En consultant la liste des intervenants, on pouvait se dire que le surnom de « Davos du monde de l’art » n’est pas immérité. Celle-ci incluait des méga-galeristes tels que Thaddaeus Ropac, Marc Glimcher, P.-D.G. de la galerie Pace, et David Zwirner ; des directeurs de musée comme Glenn D. Lowry (MoMA, New York), Tristram Hunt (Victoria and Albert Museum, Londres), le président du Metropolitan Museum of Art (New York) Daniel Weiss ; la Cheikha Al-Mayassa Bent Hamad Al-Thani, présidente de l’Autorité des musées du Qatar ; le directeur d’Art Basel Marc Spiegler ; les artistes Ai Weiwei et Olafur Eliasson ; les dirigeants des maisons de ventes aux enchères Sotheby’s, Christie’s, Phillips et Lempertz.
Musées et galeries doivent affronter des défis communs, tels que sortir de leur tour d’ivoire, ont déclaré sans ironie les experts devant un parterre trié sur le volet et qui a déboursé la modique somme de 2 000 dollars (1 660 €) pour assister à la conférence. Thaddaeus Ropac affirmait ainsi que le monde de l’art est passé d’un modèle exclusif à un modèle inclusif. Marc Glimcher, P.-D.G. de la galerie Pace, relevait un changement de modèle pour les galeristes. Auparavant, les collectionneurs visitaient les galeries à New York. Désormais, il faut aller chercher les jeunes collectionneurs issus du monde Internet à Palo Alto. C’est pourquoi la galerie y a ouvert une antenne. Plus que par l’acquisition d’œuvres, cette nouvelle génération est intéressée par l’expérience avec les artistes.

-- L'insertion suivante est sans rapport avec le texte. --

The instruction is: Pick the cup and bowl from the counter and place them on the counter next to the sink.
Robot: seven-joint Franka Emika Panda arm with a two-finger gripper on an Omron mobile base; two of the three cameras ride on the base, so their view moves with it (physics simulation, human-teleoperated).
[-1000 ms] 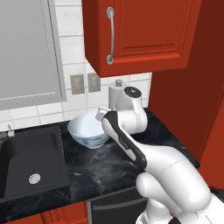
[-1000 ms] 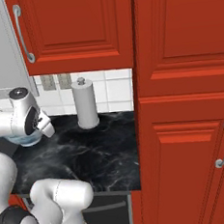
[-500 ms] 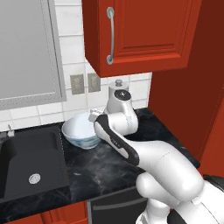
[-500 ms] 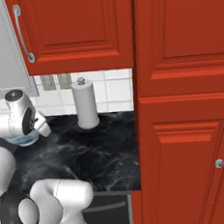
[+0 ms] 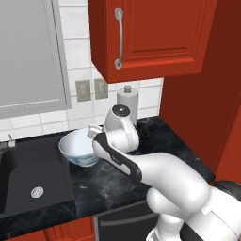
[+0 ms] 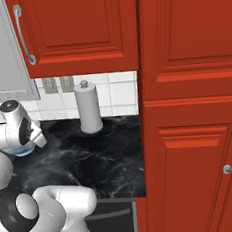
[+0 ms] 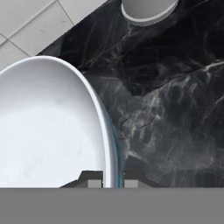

Pour les musées, « sortir de leur tour d’ivoire » implique une course à l’agrandissement et à la modernisation, la nécessité de diversifier les collections pour y inclure les minorités, de multiplier la médiation culturelle et de l’étendre au-delà des murs de l’institution, et enfin de mieux s’intégrer dans le paysage urbain avoisinant. L’adoption des nouvelles technologies est aussi indispensable pour attirer un public plus jeune. Un énorme défi pour Markus Hilgert, directeur du Musée des arts du Proche-Orient au Musée de Pergame à Berlin. Les rénovations et l’agrandissement du musée ne seront achevés qu’en 2030, comment anticiper les technologies qui prévaudront alors ? Le smartphone sera-t-il toujours utilisé ? La seule solution selon Markus Hilgert est de miser sur le contenu. Une proposition réfutée par Glenn Lowry, directeur du MoMA, qui faisait observer que cela ne suffit plus et qu’au-delà du contenu il faut maintenant « penser numériquement ».
Œuvres en réalité augmentée
Les maisons de ventes aux enchères doivent également s’adapter. Amy Cappellazzo, vice-présidente exécutive, chargée du département des beaux-arts de Sotheby’s, était plus inquiète. Comme dans de nombreuses industries telles que le tourisme ou l’assurance, il faut « changer ou périr ! », s’est-elle exclamée. Elle a ainsi révélé que les ventes en ligne seraient bien plus onéreuses que les ventes classiques – mais il est nécessaire de suivre la tendance.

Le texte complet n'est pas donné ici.